■ Data provided:
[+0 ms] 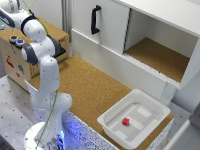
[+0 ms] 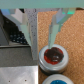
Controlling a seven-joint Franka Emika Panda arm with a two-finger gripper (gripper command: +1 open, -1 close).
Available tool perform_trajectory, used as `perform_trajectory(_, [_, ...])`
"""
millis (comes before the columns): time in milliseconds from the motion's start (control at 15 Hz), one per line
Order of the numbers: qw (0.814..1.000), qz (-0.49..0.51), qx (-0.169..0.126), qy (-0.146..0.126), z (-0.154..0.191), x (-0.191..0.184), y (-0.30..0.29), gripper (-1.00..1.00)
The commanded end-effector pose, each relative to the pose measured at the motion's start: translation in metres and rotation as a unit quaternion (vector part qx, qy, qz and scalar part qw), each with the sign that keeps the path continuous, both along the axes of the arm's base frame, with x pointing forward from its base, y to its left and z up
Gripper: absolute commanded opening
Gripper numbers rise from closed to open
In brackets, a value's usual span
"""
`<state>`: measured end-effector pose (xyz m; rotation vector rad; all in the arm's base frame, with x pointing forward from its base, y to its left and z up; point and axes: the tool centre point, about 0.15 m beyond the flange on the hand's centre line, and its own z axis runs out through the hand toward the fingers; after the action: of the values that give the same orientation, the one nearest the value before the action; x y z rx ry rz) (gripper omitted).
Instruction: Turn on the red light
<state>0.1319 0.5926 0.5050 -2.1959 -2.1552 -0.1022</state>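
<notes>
The red light (image 2: 53,54) is a small round cap with a red-orange top and a pale rim, and it fills the middle of the wrist view. A similar blue-topped cap (image 2: 56,80) sits right beside it. In the exterior view both caps (image 1: 15,40) show as tiny discs on top of the wooden box (image 1: 15,62) at the far left. My gripper (image 2: 41,46) hangs just above the box with its fingers apart. One fingertip (image 2: 52,42) is at the red cap's edge; I cannot tell whether it touches. The gripper holds nothing.
A cork-topped table (image 1: 90,85) runs from the box toward a white bin (image 1: 150,107) holding a small red cube (image 1: 126,121). A white cabinet with a black handle (image 1: 95,19) and an open compartment (image 1: 160,57) stands behind.
</notes>
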Motion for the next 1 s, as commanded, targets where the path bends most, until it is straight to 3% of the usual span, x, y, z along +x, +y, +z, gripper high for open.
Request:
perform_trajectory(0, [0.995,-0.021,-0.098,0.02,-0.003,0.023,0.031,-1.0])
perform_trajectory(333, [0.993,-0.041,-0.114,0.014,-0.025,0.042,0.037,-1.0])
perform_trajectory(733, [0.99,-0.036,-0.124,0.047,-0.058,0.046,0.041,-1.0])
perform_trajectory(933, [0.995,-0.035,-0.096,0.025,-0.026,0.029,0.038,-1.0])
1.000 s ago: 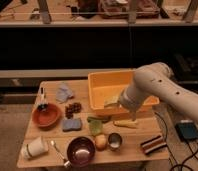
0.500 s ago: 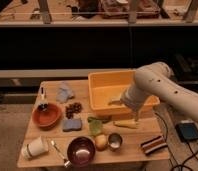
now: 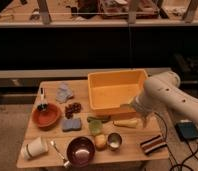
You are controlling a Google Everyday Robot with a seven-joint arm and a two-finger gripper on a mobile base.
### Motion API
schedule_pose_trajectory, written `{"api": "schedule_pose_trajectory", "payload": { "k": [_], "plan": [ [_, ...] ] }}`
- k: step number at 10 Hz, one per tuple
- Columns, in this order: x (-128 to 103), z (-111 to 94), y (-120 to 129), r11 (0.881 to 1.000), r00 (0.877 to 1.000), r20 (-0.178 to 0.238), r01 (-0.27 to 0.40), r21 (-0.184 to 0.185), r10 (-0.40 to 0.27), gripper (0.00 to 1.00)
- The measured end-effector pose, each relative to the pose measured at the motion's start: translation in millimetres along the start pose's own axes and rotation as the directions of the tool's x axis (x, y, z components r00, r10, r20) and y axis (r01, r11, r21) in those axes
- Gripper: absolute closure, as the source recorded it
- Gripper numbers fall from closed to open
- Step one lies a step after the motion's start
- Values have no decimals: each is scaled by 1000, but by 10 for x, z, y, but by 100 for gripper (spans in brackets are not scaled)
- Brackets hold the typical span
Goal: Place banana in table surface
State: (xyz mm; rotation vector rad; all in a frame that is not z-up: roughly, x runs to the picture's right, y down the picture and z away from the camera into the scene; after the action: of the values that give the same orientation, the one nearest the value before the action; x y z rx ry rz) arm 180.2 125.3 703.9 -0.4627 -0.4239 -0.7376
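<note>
The banana (image 3: 126,122), small, slim and pale yellow, lies on the light brown wooden table surface (image 3: 134,143), just in front of the yellow bin's front right corner. My gripper (image 3: 135,111) is at the end of the white arm that comes in from the right. It hangs just above and to the right of the banana, by the bin's front right corner. The arm's bulk hides part of that corner.
A big yellow bin (image 3: 116,86) stands at the back right. On the table are a green leafy item (image 3: 96,123), a round yellow-orange fruit (image 3: 100,142), a metal cup (image 3: 114,140), a purple bowl (image 3: 81,150), a striped sponge (image 3: 153,144), a blue sponge (image 3: 71,124), a red bowl (image 3: 46,115) and a white cup (image 3: 34,148).
The arm and gripper have moved to the right and back, away from the bin's front middle. The banana has stayed lying on the table.
</note>
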Motion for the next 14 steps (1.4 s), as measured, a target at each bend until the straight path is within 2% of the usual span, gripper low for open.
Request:
{"api": "schedule_pose_trajectory", "payload": {
  "k": [3,5,8,10,14],
  "plan": [
    [9,6,3,1000,1000,-8,-10,-8,10,20],
    [2,166,6,999,999,-8,-33,-41,33,20],
    [23,604,172,992,996,-14,-84,-99,83,20],
    [26,731,238,988,995,-15,-99,-117,98,20],
    [73,987,154,991,995,-2,-95,-97,95,20]
  ]
}}
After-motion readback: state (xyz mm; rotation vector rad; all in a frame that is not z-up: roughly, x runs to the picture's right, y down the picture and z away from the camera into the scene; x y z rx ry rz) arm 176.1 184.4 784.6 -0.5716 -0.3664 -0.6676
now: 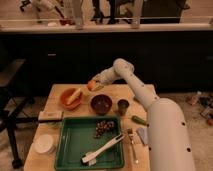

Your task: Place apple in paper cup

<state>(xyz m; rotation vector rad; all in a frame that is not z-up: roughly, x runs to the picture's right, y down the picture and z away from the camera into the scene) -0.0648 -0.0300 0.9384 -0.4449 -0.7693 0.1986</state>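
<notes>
My gripper [95, 85] is at the end of the white arm, held above the back of the wooden table [57, 127], between the orange bowl and the dark bowl. It is shut on a small reddish-yellow apple [91, 85]. The paper cup [122, 106] is a small dark cup standing on the table to the right of the dark bowl, below and to the right of the gripper.
An orange bowl [71, 97] with food sits at back left. A dark bowl [101, 104] stands mid-table. A green tray [80, 142] holds grapes [103, 128] and a white utensil [103, 148]. A white lid [44, 143] lies front left.
</notes>
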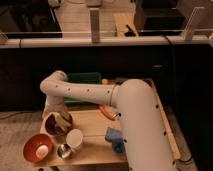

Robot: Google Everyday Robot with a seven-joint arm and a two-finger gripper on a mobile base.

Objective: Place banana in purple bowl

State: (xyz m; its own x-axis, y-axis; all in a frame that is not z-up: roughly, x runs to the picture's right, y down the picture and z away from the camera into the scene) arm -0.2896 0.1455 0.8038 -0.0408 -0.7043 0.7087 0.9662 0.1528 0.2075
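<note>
Gripper (56, 118) is held down at the purple bowl (56, 132) by the left edge of the desk (92, 131), carried by the white arm (85, 92) that is bent across from the right side. Whether anything is clasped by it cannot be told. A pale tan piece, taken as the banana (64, 119), is seen within the bowl's rim, just beside the gripper. An orange bowl (37, 148) is set at the front left corner, with a white cup (75, 138) just right of it near the front edge. A blue object (114, 136) is partly hidden by the arm toward the front right, and a green object (82, 79) is seen at the back edge.
</note>
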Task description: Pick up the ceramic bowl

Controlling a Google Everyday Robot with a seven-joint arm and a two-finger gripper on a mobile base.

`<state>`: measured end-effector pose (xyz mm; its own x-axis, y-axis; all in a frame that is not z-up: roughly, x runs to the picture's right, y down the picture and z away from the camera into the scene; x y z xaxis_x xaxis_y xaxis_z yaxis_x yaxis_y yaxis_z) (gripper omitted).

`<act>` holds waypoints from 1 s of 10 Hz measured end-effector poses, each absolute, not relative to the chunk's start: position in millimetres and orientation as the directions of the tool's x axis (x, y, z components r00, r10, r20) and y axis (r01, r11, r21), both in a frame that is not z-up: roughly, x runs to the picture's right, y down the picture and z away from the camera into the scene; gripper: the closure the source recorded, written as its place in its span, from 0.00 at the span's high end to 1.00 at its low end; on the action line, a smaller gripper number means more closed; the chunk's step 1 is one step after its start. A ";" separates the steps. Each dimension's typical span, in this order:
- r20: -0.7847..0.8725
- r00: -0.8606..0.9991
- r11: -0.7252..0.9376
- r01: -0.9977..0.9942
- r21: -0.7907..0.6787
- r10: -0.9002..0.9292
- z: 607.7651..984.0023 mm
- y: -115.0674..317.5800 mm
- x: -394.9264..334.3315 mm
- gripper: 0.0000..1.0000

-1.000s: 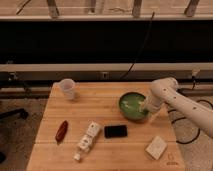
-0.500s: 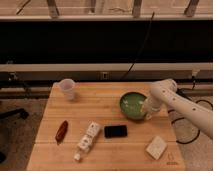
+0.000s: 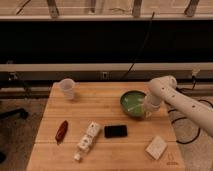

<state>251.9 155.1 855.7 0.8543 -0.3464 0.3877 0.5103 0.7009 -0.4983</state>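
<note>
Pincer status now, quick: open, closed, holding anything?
Pincer: at the right rim of the round green glazed ceramic bowl on the wooden table; open or closed cannot be told, and a grip on the bowl is not confirmed.

The table [image 3: 105,112] is pale wood planks with a soft sheen; the ceramic bowl [image 3: 133,103] is glossy green glaze streaked whitish. The gripper [image 3: 148,114] at the bowl's right rim hangs from smooth white plastic casing; the phone [image 3: 115,131] shiny black
</note>
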 end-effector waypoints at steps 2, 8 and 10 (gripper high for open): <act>0.385 0.853 0.701 0.513 -0.495 -0.352 850.9 147.4 251.3 0.00; 0.383 0.846 0.698 0.526 -0.487 -0.370 837.9 127.4 249.8 0.00; 0.383 0.842 0.696 0.533 -0.481 -0.379 830.9 118.2 249.3 0.00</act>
<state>249.3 118.2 830.9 0.8421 -0.3792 0.3834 0.5326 0.6964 -0.4810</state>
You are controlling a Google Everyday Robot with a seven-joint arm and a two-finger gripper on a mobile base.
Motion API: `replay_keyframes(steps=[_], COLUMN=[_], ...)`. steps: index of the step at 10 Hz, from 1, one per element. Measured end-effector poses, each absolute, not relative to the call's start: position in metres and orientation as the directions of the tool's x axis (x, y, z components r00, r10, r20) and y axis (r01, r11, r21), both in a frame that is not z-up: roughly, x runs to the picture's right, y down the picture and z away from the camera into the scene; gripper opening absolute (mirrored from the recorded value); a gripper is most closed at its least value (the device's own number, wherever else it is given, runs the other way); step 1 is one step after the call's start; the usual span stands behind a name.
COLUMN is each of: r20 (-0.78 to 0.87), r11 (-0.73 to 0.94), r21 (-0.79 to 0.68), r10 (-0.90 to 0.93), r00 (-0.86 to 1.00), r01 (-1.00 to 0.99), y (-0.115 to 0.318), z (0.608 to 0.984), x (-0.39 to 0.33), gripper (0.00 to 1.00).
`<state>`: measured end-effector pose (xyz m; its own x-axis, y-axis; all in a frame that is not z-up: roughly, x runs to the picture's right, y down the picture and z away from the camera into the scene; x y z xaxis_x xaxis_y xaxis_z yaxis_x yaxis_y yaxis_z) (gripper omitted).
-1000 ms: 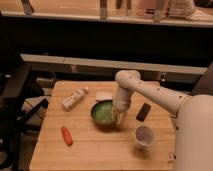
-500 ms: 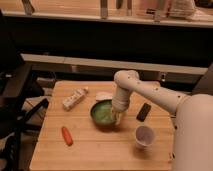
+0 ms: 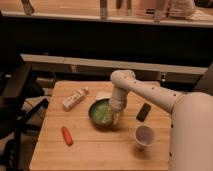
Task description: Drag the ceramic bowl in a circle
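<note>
- wooden table: everything sits on it; no real change over the last second.
- white arm: reaches in from the right and bends down over the bowl's right side; same pose as a second ago, at most a tiny shift.
- ceramic bowl: green, near table centre; it has barely moved since the earlier frames, so judging by that the circle drag is slow or just getting going.
- gripper: at the bowl's right rim, apparently touching or inside the edge; can't tell whether it clamps the rim.
- white cup: front right, apart from bowl.
- white packet: left-back, unmoved.
- dark object: right of the bowl, near the arm.
- carrot: front left, well apart.
</note>
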<state>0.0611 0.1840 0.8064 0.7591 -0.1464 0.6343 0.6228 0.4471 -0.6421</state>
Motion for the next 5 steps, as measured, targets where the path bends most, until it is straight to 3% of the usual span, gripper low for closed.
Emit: replay_keyframes(steps=[5], r20=[0.62], r11=[0.46], r21=[-0.655], r10=[-0.127], r00=[0.774], r01=[0.6], y=[0.1851], z=[0.8006], x=[0.0731], gripper=[0.0])
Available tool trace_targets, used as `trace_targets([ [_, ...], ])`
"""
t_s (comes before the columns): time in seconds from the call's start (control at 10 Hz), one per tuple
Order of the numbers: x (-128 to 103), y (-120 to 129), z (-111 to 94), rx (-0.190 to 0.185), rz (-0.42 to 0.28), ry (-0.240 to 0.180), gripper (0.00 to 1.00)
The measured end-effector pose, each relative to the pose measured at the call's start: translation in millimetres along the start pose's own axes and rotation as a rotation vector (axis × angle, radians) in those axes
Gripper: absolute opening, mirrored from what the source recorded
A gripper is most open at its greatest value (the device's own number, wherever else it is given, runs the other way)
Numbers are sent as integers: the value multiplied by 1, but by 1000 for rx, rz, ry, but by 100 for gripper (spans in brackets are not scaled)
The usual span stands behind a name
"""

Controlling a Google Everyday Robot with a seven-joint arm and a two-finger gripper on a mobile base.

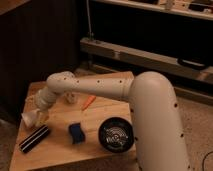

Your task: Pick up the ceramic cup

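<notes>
While the gripper (pixel 36 116) hangs at the desk's (pixel 100 150) left edge, the ceramic cup (pixel 29 119) sits right against it, and I cannot tell whether the jaws are spread.

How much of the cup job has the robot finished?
Done: the arm has reached over to the left edge of the wooden table, and the tool sits right at the ceramic cup. In hand: it seems to be closing in on the cup, though a firm grip can't be confirmed. Left: lifting it, since the cup looks low at table level. The blue sponge and black bowl lie untouched.
</notes>
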Motion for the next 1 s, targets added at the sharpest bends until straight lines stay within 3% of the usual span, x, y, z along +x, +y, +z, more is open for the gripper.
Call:
trace_targets([
  [0.2,7,1,1,-16,22,16,80],
  [0.6,25,-1,27,-74,34,70,80],
  [1.0,36,-5,47,-88,41,72,80],
])
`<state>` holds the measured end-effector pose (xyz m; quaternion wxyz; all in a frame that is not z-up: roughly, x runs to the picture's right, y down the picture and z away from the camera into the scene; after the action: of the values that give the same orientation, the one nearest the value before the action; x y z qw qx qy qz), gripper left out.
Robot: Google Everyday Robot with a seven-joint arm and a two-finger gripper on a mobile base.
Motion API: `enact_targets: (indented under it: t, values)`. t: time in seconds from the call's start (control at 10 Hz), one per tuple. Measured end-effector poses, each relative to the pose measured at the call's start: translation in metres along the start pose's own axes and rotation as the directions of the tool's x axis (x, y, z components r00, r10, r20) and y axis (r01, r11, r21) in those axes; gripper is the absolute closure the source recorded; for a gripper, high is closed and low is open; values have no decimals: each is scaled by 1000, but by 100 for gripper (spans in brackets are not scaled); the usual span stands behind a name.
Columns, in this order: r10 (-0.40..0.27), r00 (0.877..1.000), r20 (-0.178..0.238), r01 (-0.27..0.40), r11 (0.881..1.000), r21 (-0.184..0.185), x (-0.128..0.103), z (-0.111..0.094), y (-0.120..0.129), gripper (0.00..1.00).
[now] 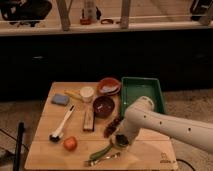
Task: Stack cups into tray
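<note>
Where the white arm ends low over the front of the wooden surface (45, 150): gripper (121, 140), set down at a small dark shiny cup (120, 141), seemingly closed about it; opening of the jaws hidden by the wrist, cannot tell for sure. Green tray (142, 82): behind and slightly right of the gripper, at the surface's far right, interior bare, long axis running away from the camera. Pale cup (87, 93): upright, far left of centre, well apart from the gripper. Dark red bowl (103, 106): between pale cup and tray. Likely next: lift, then carry back and right over the near rim.
</note>
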<state>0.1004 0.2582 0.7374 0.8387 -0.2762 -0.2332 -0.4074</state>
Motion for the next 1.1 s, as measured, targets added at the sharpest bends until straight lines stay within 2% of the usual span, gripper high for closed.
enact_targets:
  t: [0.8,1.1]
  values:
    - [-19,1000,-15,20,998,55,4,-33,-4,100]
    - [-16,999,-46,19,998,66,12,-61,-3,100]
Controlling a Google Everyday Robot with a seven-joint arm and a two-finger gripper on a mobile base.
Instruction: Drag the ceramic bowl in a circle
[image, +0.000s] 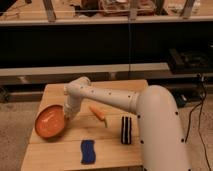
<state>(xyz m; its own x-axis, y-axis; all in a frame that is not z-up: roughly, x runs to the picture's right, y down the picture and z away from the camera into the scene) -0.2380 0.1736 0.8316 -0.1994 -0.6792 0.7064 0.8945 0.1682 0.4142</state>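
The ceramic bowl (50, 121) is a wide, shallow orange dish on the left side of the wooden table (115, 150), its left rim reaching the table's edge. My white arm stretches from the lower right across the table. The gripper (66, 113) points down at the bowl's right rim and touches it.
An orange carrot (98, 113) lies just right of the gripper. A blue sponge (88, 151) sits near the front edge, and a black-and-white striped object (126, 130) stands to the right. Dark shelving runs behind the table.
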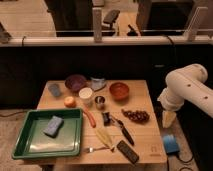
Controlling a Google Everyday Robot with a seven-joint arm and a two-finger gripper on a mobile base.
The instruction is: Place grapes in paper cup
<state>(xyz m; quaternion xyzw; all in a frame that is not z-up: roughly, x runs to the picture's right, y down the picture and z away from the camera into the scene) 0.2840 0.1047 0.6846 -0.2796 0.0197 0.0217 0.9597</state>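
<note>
The grapes, a dark purple-brown bunch, lie on the wooden table right of its middle. The paper cup, white with a pale inside, stands upright left of the middle, next to the small metal cup. My white arm comes in from the right. My gripper hangs pointing down just beyond the table's right edge, to the right of the grapes and apart from them. It holds nothing that I can see.
At the back stand a blue-grey cup, a purple bowl and an orange bowl. A green tray holds a blue sponge. A carrot, corn, knife, fork and remote lie in front.
</note>
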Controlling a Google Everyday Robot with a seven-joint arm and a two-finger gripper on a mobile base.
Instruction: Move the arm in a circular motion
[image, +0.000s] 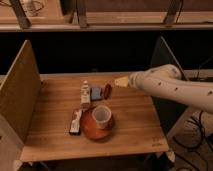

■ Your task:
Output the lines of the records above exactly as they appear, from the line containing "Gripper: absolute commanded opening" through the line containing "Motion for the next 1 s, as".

■ Output for this task:
Gripper: absolute commanded opening
Gripper numbers rise from closed to open
In brackets, a value's usual span
"""
`<state>`: measured end-effector pose (xyz m; rotation vector rad; all in the arm's base frame, with x pointing forward from its base, y to its left and z up; point and axes: the tool centre point, about 0.15 m beyond the flange on the hand's centre line, and its own z axis runs out through the hand toward the fingers; after the action: of the values that give the same orientation, the one nearest the value before the action; x y z rx ry rz) (gripper omitted).
Instruction: Turn on the red light
<state>0.1319 0.5926 0.5050 -2.1959 -2.1552 -0.1022</state>
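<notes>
The red light (image 2: 53,54) is a small round cap with a red-orange top and a pale rim, and it fills the middle of the wrist view. A similar blue-topped cap (image 2: 56,80) sits right beside it. In the exterior view both caps (image 1: 15,40) show as tiny discs on top of the wooden box (image 1: 15,62) at the far left. My gripper (image 2: 41,46) hangs just above the box with its fingers apart. One fingertip (image 2: 52,42) is at the red cap's edge; I cannot tell whether it touches. The gripper holds nothing.
A cork-topped table (image 1: 90,85) runs from the box toward a white bin (image 1: 150,107) holding a small red cube (image 1: 126,121). A white cabinet with a black handle (image 1: 95,19) and an open compartment (image 1: 160,57) stands behind.
</notes>
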Motion for the next 1 s, as commanded, targets where the path bends most, until it is straight to 3% of the usual span, x, y, z along +x, +y, +z, gripper high for open.

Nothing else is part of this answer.